Rhabarber – bei vielen tauchen da Kindheitserinnerungen an ein Frühlingskompott auf. Eine Schüssel voller säuerlicher zartrosafarbener oder hellgrüner Stückchen, die in Zuckerwasser schwimmen und ein bisschen schleimig schmecken. Und dann war da noch das pelzige Gefühl am Zahnschmelz, das, wie uns heute Wikipedia belehrt, von der Oxalsäure kommt, die in den Stangen des Knöterichgewächses angereichert ist.

Kurzum, eine Speise, die polarisiert und vor allem Kinder abschreckt. Vielleicht liegt hierin auch der Grund, warum dieses saisonale Heimatgericht nur selten in unserer Gastronomie serviert wurde – und nicht nur in der Konkurrenz von Mango und Ananas.

Ich selber bin auf Irland- und Englandreisen erst so richtig auf den Geschmack gekommen. Denn auf den Britischen Inseln gehört „rhubarb crumble“ oder „pie“, übergossen mit flüssiger „clotted cream“, zu den authentischsten kulinarischen Erlebnissen. Das hat Tradition: Im 18. Jahrhundert stellten Gärtner fest, dass Speiserhabarber, dessen gastronomisches und botanisches Zentrum eher in russisch-kaukasisch-iranischen Landen liegt, im milden regnerischen Klima Albions prächtig gedieh. Außerdem erwies er sich mit seiner vitaminreichen Säure als preisgünstiger Ersatz für teure Zitrusfrüchte. So entwickelte sich eine ganze Region um Wakefield in Yorkshire zum „rhubarb triangle“. Der Gärtnertrick, die Stangen die letzten Monate in dunklen Gewächshäusern reifen zu lassen, machte sie zarter, süßer, mehr rosa. Früher brachten sie Sonderzüge bis auf die Märkte von Paris. Heute ist es für Londons Starköche wieder Ehrensache, eine Fülle an „rhubarb“-Rezepten zu präsentieren. Jamie Oliver kontrastiert das süße Gemüse mit Lammsattel oder kombiniert es mit Erdbeeren und Meringue zur klassischen Pavlova. Yotam Ottolenghi, der mit vegetarischen Ideen punktet, zelebriert das Farbenspiel von „baked rhubarb“, der mit Muskatnuss gewürzt zu libanesischem Joghurt-Labneh gereicht wird.

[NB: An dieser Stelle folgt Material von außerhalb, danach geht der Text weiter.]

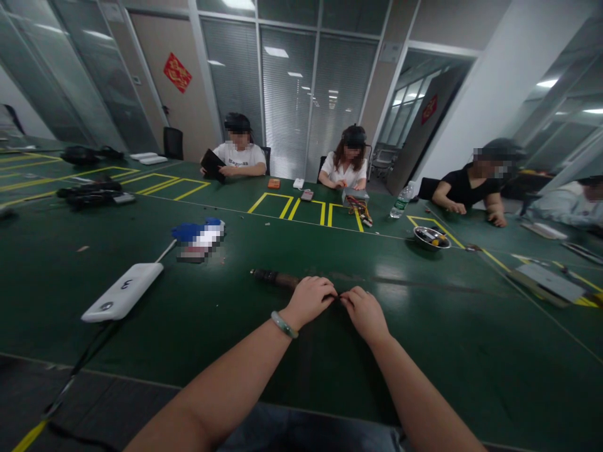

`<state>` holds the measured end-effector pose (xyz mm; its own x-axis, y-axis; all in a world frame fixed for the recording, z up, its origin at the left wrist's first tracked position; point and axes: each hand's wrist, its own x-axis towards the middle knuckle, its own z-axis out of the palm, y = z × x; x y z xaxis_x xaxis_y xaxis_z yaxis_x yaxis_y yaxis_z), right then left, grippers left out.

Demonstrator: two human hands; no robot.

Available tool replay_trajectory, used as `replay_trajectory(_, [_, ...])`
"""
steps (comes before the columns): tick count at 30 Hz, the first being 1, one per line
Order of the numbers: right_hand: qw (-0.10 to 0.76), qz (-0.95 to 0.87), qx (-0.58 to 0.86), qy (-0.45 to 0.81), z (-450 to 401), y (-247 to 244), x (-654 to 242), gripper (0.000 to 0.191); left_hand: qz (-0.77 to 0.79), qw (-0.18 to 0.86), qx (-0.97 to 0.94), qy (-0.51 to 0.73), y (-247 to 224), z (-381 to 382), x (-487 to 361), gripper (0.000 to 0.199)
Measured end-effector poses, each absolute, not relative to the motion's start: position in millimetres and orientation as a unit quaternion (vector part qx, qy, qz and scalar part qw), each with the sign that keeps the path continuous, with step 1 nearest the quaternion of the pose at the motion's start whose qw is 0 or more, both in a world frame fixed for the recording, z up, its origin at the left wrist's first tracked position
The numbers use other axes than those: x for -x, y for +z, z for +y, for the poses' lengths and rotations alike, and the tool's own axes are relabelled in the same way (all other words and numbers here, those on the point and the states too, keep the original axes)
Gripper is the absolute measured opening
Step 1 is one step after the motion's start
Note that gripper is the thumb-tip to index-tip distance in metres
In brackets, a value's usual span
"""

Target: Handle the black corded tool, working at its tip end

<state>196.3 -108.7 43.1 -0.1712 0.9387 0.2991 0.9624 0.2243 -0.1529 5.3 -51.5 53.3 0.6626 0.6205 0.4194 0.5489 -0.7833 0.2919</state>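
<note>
- Jade-green bangle point(284, 324) is circling the left wrist, while the left hand point(308, 301) is curling downward, its fingertips point(334, 293) pressing in toward the right hand point(365, 316).
- Right hand is arching the same way, nearly touching the left at the fingertips; whether the hands are pinching anything small between them is too hard to tell.
- Dark brown rod-shaped object point(276, 279) is lying on the surface, its near end running in behind the left hand's knuckles and its far end pointing away to the left; no clear grip on it is showing.
- Dark green surface point(339, 383) is stretching out beneath both forearms, with yellow tape outlines point(306, 210) marking its far part.
- White power bank point(122, 292) is sitting well left of the hands, and a blurred blue-and-white item point(200, 238) is lying beyond it.
- Metal bowl point(432, 238) holding small objects is resting to the far right, near a plastic water bottle point(402, 199).
- Four co-workers point(348, 166) are sitting along the far and right sides of the surface, one holding a dark flat object point(211, 164).
</note>
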Motion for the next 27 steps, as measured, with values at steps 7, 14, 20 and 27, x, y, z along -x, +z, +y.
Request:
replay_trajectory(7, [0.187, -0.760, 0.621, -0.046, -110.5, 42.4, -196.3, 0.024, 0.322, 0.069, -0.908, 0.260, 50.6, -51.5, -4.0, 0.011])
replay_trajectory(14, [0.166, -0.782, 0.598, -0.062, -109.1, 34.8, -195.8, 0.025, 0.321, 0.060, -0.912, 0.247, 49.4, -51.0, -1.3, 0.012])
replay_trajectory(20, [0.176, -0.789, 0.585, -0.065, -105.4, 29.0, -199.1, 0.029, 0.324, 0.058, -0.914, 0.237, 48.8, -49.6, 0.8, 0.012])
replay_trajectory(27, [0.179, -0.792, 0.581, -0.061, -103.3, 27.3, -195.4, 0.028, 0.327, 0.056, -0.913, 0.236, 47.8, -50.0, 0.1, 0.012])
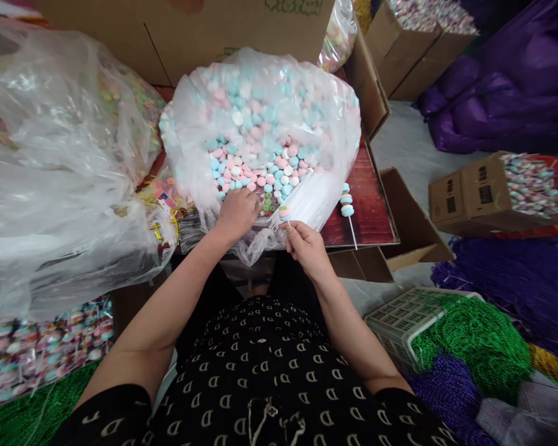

Rhabarber als dezidiert antimediterraner Genuss: Natürlich setzt das Geranium in Kopenhagen, das mit nordischer Kost Furore macht, auf diese Stängel und serviert sie gegrillt zu Bienenwachseis. Im White Rabbit in Moskau, das altslawische Kochtraditionen modern interpretiert und sich damit in die Liga der 20 besten Restaurants der Welt kochte, flambiert Chefkoch Wladimir Muchin Schwanenleberterrine mit Rhabarberschaum und Rjaschenka aus saurer Milch! Klingt exotischer als die elsässische Kombi Foie gras plus „confiture de rhubarbe“.

Leichter nachzukochen dürften Anregungen aus persischen und georgischen Kochtöpfen sein. Etwa scharfsaures Tkemali-Chutney, statt mit Mirabellen mit Rheum rhabarbarum bereitet. Oder iranisches Schmorfleisch mit Zwiebeln und ungesüßtem Rhabarber, der botanisch gesehen ja Gemüse ist. Dazu noch ein Rosenwasser-Rhabarber-Scherbet?

Der Rhabarber-Zwieback-Auflauf, den norddeutsche Hausfrauen in den 1970ern zelebrierten, ist etwas aus der Mode. Dafür ist bei uns Rhabarberschorle als Regio-Alternative zu Fanta und Sprite angesagt. Oder Rhabarberschaumwein statt Prosecco. Das Rhabarber-Revival passt wunderbar zum vegetarischen Zeitgeist der kurzen Lieferwege und zur neuen Heimatküche. Und hausgemachter Rhabarberstreuselkuchen bleibt sowieso ein Dauerbrenner zwischen Nordsee und Alpen. Holsteiner Blut heißt unsere beliebteste rot gefärbte Sorte und belegt, dass Rhabarber, der einst angeblich nach einem antiken Namen der Wolga und westmongolischen „Barbaren“ getauft wurde, längst als einheimische Köstlichkeit gilt.